World War II began on September 1, 1939, when Germany invaded Poland, causing Great Britain and France to declare war on Germany. That same year Hitler ordered that people who were mentally or physically disabled be murdered. The Nazis created six death camps in Poland in 1940 and began deporting Polish Jews to them. These camps were Auschwitz, Treblinka, Sobibor, Chelmno, Majdanek, and Belzec. In the occupied countries the Nazis forced Jews into ghettos, which were crowded, enclosed slums where hunger and disease ran rampant. From there, people were taken to concentration camps, where they were forced to do labor in horrible conditions or immediately killed. In the death camps Jews, along with Gypsies and others, were murdered in huge numbers in gas chambers.

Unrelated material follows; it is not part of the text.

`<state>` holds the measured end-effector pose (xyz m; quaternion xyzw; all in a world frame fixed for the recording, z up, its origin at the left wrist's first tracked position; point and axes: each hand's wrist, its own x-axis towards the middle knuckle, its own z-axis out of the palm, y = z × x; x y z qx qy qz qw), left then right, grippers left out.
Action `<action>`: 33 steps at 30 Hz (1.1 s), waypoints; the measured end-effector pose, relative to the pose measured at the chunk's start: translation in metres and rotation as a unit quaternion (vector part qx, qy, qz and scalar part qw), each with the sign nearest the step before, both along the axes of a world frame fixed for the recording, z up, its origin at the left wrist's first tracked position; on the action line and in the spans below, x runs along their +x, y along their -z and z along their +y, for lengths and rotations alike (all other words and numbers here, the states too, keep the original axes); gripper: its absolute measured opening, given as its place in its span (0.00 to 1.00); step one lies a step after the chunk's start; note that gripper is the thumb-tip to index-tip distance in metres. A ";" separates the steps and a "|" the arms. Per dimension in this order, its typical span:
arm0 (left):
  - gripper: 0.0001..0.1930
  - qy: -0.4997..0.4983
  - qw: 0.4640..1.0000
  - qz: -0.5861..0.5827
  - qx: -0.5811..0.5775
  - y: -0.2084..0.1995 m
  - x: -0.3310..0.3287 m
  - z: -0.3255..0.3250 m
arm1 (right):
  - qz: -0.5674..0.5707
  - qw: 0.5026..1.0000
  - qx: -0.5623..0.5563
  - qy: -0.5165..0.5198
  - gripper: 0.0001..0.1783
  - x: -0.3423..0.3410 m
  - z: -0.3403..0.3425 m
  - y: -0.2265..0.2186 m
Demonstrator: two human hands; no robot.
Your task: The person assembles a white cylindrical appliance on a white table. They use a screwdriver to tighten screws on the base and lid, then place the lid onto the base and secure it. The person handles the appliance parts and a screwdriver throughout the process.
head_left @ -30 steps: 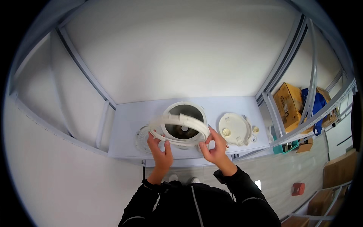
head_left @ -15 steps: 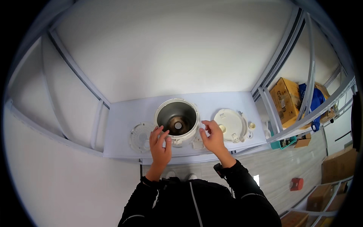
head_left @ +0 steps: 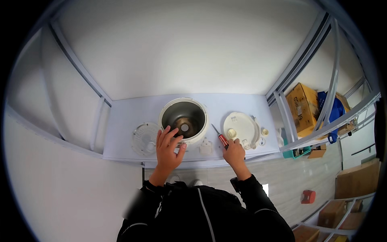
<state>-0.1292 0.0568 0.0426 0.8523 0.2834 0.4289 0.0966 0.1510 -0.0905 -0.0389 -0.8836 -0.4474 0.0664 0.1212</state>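
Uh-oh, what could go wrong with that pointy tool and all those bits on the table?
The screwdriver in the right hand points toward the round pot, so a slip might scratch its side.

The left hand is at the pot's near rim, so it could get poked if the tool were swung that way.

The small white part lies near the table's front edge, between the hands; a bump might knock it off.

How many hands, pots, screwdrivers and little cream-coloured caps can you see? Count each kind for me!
Hands: 2, the left hand and the right hand
Pot: 1
Screwdriver: 1
Cream-coloured caps: 2, one cap and another cap
Total: 6
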 end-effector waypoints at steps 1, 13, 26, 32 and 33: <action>0.12 0.009 1.000 -0.002 0.010 -0.002 0.002 -0.001 | 0.005 1.000 0.002 0.003 0.20 -0.001 0.002 0.002; 0.11 0.078 0.995 -0.032 0.045 -0.018 0.023 -0.002 | -0.010 0.995 0.093 -0.039 0.16 -0.005 0.005 0.011; 0.10 0.055 0.998 -0.033 0.015 -0.016 0.004 0.012 | 0.018 0.906 0.421 -0.035 0.20 -0.025 0.022 -0.135; 0.14 0.059 0.997 0.032 -0.034 -0.011 -0.008 0.030 | 0.097 0.785 0.589 -0.164 0.26 -0.048 0.046 -0.164; 0.16 0.066 0.996 0.047 -0.037 -0.006 -0.008 0.032 | 0.173 0.776 0.583 -0.170 0.26 -0.054 0.050 -0.160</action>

Image Credit: Enslow Publishers, Inc
This map shows Europe in August 1940. By this time, the Germans had occupied Poland, Luxembourg, Denmark, Norway, France, Belgium, and the Netherlands.
When people reached the concentration camps, they would quickly be divided into groups of those who would die and those who would do forced labor, although the new arrivals were not told why they were being sent in different directions. Children, pregnant women, the elderly, and the sick were sent to the side that would be killed. Mothers often accompanied their children, although sometimes they were forced to separate. Family members might suspect but not be sure what had happened to their children, sisters, brothers, parents, aunts, uncles, cousins, and grandparents. Some people were chosen for medical experimentation, and they were kept alive so doctors such as Auschwitzs Dr. Josef Mengele could conduct painful, disfiguring, even deadly scientific experiments.